Ratusan warga, mulai dari anak-anak hingga orang dewasa, tampak antusias mengikuti pawai takbir dengan menaiki becak yang dihias sederhana. Lantunan takbir menggema di sepanjang jalan, berpadu dengan cahaya lampu becak motor, menciptakan nuansa religius yang hangat dan kental dengan tradisi lokal.
Kegiatan ini tidak hanya menjadi ajang syiar dalam menyambut Hari Raya Idulfitri, tetapi juga sebagai bentuk pelestarian budaya masyarakat. Para peserta berkeliling menyusuri sejumlah ruas jalan utama di Lamongan dengan tertib, didampingi panitia serta petugas pengamanan.

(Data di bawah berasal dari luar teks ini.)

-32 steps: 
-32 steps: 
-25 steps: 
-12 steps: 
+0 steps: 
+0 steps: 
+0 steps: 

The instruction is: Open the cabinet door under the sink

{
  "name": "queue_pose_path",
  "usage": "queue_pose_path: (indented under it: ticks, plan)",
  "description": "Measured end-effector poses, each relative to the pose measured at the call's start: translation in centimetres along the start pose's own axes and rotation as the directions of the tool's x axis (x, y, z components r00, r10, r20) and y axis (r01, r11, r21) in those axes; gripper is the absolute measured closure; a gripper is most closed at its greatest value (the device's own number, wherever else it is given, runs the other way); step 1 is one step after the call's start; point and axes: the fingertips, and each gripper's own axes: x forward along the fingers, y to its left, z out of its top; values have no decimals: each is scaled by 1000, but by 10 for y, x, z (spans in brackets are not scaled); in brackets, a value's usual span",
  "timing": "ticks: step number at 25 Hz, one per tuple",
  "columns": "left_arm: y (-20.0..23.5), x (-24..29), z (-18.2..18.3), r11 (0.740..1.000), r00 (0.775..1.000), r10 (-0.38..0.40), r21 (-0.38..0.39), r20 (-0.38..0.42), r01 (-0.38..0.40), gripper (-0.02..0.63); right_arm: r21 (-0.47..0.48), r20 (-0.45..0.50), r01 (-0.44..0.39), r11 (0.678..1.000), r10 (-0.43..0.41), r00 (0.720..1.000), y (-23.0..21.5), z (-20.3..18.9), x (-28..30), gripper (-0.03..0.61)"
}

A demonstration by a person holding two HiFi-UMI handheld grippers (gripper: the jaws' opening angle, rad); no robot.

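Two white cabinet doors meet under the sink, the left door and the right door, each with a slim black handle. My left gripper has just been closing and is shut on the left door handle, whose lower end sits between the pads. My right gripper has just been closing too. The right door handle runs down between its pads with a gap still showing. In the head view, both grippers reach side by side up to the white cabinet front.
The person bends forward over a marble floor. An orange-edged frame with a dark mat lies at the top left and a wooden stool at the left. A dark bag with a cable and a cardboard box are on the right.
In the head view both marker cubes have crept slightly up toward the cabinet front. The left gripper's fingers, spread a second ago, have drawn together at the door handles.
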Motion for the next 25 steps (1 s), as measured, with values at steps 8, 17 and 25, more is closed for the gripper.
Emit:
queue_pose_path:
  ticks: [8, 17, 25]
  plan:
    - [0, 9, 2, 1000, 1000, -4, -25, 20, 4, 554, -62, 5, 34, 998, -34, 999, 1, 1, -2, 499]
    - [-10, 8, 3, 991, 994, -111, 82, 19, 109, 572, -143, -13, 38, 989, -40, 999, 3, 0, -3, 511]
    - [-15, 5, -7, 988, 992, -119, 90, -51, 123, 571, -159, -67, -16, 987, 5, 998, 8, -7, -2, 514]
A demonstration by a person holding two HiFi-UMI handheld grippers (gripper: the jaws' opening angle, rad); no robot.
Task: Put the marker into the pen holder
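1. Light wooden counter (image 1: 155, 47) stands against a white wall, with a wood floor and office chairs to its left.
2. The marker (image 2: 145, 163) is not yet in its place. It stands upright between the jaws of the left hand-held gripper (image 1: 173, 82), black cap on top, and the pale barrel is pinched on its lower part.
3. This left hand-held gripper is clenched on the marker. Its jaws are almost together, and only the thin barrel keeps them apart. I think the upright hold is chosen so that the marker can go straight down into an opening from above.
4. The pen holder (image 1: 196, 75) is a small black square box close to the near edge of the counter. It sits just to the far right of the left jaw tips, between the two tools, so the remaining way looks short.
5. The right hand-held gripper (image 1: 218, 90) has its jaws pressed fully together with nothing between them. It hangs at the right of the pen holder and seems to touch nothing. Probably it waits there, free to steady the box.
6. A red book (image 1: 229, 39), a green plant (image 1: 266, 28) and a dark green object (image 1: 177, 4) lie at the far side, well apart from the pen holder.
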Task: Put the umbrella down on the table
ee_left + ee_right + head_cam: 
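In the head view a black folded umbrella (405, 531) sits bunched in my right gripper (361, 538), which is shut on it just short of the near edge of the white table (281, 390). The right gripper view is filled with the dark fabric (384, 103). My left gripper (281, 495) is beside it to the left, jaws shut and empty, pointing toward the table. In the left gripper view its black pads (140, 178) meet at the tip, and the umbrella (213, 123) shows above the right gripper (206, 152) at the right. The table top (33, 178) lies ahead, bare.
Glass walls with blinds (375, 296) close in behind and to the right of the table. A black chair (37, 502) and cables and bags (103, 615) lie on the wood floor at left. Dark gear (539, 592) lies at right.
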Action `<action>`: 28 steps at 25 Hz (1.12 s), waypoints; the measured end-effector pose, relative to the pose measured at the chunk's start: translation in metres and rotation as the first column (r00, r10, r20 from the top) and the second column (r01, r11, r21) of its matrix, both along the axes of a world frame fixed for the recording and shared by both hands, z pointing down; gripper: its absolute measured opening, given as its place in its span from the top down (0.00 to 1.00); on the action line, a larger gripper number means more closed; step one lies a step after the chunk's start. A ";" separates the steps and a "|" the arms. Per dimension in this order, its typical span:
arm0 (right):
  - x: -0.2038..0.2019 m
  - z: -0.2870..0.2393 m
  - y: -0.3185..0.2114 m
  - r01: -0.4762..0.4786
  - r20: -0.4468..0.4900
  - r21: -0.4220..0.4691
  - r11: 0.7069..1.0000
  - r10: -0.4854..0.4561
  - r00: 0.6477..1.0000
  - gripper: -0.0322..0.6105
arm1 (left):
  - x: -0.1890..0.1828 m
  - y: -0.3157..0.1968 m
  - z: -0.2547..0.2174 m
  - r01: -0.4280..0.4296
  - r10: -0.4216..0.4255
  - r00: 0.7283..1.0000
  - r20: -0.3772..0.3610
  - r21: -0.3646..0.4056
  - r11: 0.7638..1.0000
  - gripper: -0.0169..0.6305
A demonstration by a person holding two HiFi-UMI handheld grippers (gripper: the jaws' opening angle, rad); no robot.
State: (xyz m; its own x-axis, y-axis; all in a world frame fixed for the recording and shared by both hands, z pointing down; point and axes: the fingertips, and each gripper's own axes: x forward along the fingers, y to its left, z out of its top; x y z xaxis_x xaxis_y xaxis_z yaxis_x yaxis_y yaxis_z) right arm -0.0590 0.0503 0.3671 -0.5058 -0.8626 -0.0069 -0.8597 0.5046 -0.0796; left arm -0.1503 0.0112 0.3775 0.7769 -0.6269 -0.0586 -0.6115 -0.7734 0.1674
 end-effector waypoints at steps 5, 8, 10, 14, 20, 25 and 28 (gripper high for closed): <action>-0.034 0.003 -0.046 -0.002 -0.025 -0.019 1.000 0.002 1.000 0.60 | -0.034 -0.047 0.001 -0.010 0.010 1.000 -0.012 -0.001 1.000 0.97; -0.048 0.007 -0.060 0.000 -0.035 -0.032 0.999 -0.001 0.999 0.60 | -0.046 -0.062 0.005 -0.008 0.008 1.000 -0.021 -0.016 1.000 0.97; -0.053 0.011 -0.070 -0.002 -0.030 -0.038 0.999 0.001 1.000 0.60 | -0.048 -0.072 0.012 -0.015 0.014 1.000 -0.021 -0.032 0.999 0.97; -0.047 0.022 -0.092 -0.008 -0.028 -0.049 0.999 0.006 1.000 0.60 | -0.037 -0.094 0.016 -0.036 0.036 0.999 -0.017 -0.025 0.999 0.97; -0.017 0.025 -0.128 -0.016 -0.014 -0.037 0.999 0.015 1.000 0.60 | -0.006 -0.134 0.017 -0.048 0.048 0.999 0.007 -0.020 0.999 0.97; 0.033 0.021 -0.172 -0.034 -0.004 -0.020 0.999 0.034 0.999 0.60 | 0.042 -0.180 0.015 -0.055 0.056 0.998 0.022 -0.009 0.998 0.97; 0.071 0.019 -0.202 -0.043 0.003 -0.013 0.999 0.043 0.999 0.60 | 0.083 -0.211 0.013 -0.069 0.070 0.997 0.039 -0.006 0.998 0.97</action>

Panitia penyelenggara, Nur Cahyo, S.Pd., menjelaskan bahwa penggunaan becak sebagai armada utama merupakan simbol kebersahajaan sekaligus upaya melibatkan masyarakat kecil dalam perayaan hari besar umat Islam.
“Rute takbir keliling dimulai dari Jalan Masjid Groyok menuju Basuki Rahmat, kemudian ke arah Laras-Liris, Pasar Ikan, dan kembali ke Jalan Sunan Kalijaga. Kegiatan ini juga menjadi daya tarik bagi warga yang menyaksikan di sepanjang rute. Di garis finis, setiap pengemudi becak akan mendapatkan zakat beras dan santunan,” ungkapnya.
Melalui kegiatan ini, diharapkan dapat mempererat tali silaturahmi antarwarga serta menumbuhkan semangat kebersamaan dalam menyambut hari kemenangan setelah menjalankan ibadah puasa Ramadan.